La Cámara de Diputados iniciará este miércoles el tratamiento de dos iniciativas consideradas estratégicas por el Gobierno nacional para la segunda mitad del mandato de Javier Milei. Se trata del denominado “Súper RIGI”, destinado a ampliar los incentivos para grandes inversiones en sectores tecnológicos y productivos, y de un proyecto para regular y transparentar la actividad de los grupos de interés ante funcionarios y legisladores.

La primera discusión se desarrollará en el plenario de las comisiones de Asuntos Constitucionales y Legislación General, donde comenzará el análisis del proyecto que busca crear un régimen de transparencia para las gestiones de intereses, conocido comúnmente como ley de lobby.

La iniciativa propone la creación de un Registro Público de Gestiones e Intereses, donde deberán inscribirse representantes de empresas, cámaras, consultoras y organizaciones que busquen influir en decisiones del Poder Ejecutivo o del Congreso. Además, establece la obligación de informar reuniones, audiencias y temas abordados, tanto para los gestores de intereses como para los funcionarios públicos involucrados.

El proyecto contempla un sistema de sanciones que incluye multas económicas e incluso la inhabilitación para quienes incumplan las normas de transparencia previstas en la futura legislación.

En paralelo, otra serie de comisiones comenzará a debatir la ampliación del Régimen de Incentivo para Grandes Inversiones (RIGI), una de las herramientas impulsadas por el oficialismo para atraer capitales extranjeros y desarrollar nuevas industrias.

La propuesta apunta a sectores considerados estratégicos para las próximas décadas, entre ellos la producción de litio, uranio, hidrógeno verde, baterías, energías renovables, inteligencia artificial, semiconductores, vehículos eléctricos y tecnología nuclear.

El esquema prevé beneficios fiscales, aduaneros y cambiarios por un período de hasta 30 años para proyectos que comprometan inversiones mínimas de 1.000 millones de dólares.
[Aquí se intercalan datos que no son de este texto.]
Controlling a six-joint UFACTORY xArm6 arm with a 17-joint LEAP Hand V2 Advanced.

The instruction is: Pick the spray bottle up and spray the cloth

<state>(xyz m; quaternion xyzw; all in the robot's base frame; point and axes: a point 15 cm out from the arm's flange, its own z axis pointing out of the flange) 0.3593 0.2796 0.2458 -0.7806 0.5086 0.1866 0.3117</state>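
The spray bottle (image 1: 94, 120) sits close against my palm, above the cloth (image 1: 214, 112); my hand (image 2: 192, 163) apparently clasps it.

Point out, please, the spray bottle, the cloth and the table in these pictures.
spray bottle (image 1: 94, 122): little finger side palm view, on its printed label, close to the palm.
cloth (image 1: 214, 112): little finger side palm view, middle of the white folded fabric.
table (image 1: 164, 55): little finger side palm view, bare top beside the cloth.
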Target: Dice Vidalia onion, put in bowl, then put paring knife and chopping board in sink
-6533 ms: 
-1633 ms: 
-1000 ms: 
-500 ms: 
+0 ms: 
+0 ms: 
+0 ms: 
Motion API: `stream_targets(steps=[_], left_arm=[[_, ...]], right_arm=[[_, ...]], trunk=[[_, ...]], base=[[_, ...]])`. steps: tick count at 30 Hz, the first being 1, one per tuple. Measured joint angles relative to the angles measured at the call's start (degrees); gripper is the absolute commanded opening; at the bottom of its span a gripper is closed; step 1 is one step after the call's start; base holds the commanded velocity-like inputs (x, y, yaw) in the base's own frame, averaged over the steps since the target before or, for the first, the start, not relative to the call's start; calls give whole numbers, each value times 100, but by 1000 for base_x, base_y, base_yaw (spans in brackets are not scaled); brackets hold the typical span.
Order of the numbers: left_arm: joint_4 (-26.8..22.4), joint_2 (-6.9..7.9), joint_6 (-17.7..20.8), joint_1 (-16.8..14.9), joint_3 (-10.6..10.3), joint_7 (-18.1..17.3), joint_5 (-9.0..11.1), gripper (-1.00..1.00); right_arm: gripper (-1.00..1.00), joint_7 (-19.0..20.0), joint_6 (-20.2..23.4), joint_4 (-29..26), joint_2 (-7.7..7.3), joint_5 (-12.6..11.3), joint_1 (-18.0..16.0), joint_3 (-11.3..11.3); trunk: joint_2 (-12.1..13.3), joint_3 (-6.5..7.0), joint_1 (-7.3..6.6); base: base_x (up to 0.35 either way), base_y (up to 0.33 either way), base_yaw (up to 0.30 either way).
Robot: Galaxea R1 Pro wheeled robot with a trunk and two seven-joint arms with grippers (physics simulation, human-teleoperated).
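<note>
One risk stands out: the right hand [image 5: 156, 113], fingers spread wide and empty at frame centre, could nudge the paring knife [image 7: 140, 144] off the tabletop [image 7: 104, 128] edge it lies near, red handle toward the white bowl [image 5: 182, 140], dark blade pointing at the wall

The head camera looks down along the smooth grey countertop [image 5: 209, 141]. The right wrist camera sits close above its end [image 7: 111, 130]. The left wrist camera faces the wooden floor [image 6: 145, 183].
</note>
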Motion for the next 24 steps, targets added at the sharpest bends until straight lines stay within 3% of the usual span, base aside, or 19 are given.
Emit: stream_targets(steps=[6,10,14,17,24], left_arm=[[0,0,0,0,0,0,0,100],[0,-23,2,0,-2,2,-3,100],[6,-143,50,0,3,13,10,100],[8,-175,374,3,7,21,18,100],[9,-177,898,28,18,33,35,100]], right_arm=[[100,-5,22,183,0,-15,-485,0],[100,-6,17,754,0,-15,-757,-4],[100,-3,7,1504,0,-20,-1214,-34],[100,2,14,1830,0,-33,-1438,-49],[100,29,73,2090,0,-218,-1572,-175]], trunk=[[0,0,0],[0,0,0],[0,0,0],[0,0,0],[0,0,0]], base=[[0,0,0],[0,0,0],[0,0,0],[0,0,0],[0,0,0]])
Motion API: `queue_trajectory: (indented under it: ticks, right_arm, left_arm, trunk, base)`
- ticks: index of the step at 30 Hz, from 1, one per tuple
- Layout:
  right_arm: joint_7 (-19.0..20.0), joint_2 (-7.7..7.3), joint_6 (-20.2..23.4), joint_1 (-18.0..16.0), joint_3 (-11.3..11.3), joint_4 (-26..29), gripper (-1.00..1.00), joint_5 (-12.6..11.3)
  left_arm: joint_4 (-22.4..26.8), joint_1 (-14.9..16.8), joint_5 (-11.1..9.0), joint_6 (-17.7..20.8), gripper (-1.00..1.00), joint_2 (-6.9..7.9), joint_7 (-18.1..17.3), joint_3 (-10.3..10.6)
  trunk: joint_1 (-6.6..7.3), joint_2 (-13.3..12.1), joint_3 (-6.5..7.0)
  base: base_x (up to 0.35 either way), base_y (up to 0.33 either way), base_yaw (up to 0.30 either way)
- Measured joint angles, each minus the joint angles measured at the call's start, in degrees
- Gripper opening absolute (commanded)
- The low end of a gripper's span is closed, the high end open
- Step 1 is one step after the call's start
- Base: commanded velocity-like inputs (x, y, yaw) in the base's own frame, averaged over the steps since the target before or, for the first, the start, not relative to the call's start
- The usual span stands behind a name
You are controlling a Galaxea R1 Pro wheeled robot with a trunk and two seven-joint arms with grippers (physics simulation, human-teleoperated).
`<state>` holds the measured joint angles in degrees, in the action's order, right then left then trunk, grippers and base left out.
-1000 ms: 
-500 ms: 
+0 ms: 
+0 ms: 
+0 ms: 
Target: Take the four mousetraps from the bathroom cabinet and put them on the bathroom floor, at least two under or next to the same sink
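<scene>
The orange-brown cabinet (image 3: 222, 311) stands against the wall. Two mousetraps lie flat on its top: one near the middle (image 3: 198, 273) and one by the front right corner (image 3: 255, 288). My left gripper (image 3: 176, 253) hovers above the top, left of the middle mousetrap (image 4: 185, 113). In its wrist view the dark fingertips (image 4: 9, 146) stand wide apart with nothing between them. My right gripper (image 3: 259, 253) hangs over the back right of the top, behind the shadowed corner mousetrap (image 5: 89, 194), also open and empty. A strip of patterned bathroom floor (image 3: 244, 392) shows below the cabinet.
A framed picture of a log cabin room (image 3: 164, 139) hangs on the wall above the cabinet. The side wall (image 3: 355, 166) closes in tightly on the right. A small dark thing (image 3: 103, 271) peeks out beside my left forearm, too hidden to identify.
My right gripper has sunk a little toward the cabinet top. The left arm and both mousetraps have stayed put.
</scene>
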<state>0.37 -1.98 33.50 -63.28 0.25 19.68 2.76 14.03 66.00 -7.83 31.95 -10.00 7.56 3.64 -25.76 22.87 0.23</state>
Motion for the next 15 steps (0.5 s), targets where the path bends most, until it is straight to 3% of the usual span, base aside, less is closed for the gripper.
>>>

Entre los incentivos se incluyen reducciones en el Impuesto a las Ganancias, amortización acelerada de inversiones y créditos fiscales aplicables a distintas obligaciones tributarias.

Desde el oficialismo consideran que ambas iniciativas son fundamentales para consolidar el plan económico y generar un marco de previsibilidad para las inversiones de largo plazo. Sin embargo, sectores de la oposición anticiparon cuestionamientos sobre el alcance de los beneficios fiscales y el impacto que podrían tener sobre la recaudación y el desarrollo de la industria nacional.

El debate recién comienza, pero el Gobierno apuesta a conseguir los consensos necesarios para convertir ambos proyectos en ley durante el segundo semestre del año.